Earlier this week, the FTC (in cooperation with the DOJ) announced
that it is considering making changes to the premerger notification rules that would require pharmaceutical companies to make Hart-Scott-Rodino (HSR) filings for patent deals that grant exclusive marketing and sales rights to another company.
Apparently, the FTC has become concerned that where a licensor manufactures solely for the use of a licensee, and the licensee has exclusive marketing and sales rights, the transaction may be economically indistinguishable from one actually giving the licensee the exclusive right to manufacture. It thus proposes to focus the new rule on “all commercially significant rights”:
[I]n licensing arrangements in the pharmaceutical industry, the right to manufacture is far less important than the right to commercialize. In fact, the right to manufacture is often retained by the licensor who has the relevant manufacturing expertise and facilities. As a result, pharmaceutical companies often enter into licenses in which the licensee receives the exclusive right to use and sell under the license, but the licensor retains the right to manufacture exclusively for the licensee. As the licensor is manufacturing solely for the use of the licensee, this is substantively the same as giving the licensee the exclusive right to manufacture, use and sell the product(s) covered by the license.

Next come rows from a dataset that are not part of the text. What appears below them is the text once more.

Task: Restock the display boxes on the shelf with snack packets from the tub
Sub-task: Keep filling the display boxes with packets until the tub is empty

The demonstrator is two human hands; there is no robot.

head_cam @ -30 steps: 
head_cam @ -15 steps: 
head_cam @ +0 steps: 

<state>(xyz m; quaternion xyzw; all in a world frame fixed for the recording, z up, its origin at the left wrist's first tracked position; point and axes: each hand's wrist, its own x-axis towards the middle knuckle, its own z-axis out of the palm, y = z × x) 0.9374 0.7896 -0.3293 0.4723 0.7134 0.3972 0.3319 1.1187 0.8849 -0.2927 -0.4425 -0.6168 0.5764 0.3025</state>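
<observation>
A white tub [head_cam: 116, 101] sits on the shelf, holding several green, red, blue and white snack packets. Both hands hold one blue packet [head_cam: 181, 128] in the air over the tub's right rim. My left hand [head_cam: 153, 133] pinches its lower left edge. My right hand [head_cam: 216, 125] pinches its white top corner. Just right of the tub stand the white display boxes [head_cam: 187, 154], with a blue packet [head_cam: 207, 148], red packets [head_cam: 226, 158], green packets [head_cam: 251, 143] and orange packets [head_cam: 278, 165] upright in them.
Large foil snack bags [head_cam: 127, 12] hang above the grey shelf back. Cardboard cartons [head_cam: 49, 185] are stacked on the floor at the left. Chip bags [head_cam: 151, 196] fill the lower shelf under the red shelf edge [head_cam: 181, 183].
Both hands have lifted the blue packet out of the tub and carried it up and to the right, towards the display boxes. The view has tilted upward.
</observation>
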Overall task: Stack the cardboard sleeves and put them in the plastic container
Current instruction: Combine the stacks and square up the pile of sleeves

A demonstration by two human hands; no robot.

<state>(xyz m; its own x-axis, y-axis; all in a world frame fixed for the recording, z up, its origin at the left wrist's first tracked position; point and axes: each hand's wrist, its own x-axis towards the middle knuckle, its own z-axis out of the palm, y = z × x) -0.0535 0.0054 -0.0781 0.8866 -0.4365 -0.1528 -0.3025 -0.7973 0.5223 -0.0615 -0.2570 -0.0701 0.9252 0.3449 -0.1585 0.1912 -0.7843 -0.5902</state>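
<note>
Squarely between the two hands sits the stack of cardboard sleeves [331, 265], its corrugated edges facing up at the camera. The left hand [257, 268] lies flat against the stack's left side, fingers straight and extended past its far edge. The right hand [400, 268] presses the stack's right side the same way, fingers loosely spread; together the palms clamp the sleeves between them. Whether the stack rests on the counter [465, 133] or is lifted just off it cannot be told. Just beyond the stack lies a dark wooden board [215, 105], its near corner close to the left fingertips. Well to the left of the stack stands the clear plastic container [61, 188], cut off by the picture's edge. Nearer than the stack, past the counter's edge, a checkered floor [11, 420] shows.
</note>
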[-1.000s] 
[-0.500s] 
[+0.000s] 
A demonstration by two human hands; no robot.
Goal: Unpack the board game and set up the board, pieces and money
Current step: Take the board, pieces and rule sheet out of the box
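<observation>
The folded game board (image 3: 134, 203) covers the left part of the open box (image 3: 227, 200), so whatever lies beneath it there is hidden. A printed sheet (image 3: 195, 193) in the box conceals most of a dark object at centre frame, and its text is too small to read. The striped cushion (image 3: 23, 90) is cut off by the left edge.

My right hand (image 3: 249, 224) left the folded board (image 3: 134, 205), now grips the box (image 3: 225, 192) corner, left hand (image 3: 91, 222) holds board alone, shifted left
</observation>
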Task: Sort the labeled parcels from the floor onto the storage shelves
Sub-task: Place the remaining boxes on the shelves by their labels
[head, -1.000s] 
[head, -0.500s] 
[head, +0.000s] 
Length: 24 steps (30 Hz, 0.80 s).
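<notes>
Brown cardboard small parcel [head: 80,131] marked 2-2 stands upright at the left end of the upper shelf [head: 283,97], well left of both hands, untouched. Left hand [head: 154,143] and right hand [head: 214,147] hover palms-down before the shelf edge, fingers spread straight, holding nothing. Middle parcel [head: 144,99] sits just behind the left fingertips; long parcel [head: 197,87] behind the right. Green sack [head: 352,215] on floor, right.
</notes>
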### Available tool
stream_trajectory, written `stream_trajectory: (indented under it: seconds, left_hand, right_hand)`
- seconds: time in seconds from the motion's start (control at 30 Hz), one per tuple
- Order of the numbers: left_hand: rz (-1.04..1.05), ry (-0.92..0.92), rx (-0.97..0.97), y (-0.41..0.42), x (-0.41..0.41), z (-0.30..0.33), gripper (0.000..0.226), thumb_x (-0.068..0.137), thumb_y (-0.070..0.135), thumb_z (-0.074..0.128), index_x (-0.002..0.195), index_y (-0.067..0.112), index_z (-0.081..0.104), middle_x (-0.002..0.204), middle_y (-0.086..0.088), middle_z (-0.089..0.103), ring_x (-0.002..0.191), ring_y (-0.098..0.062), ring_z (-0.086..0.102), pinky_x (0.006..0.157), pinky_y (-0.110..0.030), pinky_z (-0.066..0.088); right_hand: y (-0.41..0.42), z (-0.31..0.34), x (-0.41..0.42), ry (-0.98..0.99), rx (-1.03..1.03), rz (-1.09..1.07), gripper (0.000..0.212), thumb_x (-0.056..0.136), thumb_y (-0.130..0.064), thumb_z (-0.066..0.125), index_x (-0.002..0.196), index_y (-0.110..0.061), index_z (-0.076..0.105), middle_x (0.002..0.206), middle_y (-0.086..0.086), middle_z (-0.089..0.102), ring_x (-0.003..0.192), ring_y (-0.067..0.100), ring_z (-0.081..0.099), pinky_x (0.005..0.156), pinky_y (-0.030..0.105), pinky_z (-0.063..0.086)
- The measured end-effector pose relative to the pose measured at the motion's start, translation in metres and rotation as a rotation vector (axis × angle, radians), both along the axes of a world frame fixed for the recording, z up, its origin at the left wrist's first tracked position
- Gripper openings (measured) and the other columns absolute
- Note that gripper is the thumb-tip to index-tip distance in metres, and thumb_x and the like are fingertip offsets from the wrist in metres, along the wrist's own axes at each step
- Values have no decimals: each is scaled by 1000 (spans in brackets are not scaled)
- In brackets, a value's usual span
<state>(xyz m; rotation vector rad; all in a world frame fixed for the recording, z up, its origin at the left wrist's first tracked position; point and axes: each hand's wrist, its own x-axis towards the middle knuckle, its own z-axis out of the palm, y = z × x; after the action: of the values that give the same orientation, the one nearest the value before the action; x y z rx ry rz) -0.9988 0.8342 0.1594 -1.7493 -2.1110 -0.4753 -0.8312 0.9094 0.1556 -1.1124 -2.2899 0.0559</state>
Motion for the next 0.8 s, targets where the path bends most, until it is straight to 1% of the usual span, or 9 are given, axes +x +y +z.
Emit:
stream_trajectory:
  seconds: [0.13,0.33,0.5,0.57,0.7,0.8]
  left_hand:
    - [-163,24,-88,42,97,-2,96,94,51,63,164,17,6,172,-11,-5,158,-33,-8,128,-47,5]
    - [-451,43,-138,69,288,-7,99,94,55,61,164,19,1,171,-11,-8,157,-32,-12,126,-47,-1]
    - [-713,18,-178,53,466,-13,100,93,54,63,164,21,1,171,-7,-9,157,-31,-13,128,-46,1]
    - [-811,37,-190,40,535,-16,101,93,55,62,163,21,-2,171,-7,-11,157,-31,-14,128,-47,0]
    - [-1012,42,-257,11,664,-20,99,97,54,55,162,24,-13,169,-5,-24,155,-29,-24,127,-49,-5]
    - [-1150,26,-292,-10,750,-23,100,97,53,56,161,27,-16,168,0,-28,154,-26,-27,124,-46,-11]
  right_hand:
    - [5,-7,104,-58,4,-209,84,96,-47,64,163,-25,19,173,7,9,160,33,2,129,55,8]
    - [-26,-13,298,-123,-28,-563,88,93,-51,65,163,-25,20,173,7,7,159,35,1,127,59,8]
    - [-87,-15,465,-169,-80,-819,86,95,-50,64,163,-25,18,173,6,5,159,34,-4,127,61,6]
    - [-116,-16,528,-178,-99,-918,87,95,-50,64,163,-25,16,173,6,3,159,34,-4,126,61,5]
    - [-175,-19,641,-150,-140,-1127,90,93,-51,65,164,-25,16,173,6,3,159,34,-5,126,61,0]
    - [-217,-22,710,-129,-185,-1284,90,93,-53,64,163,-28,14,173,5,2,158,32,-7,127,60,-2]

The proposed rule would treat this kind of exclusive license agreement as a potentially reportable asset acquisition. This aspect of the rule is a significant change in the weight given to manufacturing rights in determining whether or not exclusive rights to a patent are being transferred. Under the proposed rules, if the licensor retains the right to manufacture exclusively for the licensee, it is a potentially reportable asset acquisition because all commercially significant rights, as discussed below, will still have passed to the licensee.
The FTC has in recent years taken a special interest in the pharmaceutical industry, and has been relatively hostile to so-called reverse patent settlements, where a pharmaceutical patentee settles patent litigation against a would-be generic manufacturer, and the generic manufacturer agrees to stay off the market for some time period in return for a cash payment. The FTC’s proposed HSR amendment, which is limited to the pharmaceutical industry, continues its efforts to pay special attention to pharmaceuticals.
It is not clear how many additional transactions will be reported if the amended rule goes into effect (the FTC itself estimates about 30 more per year). Comments to the proposed rule are due on or by October 25, 2012.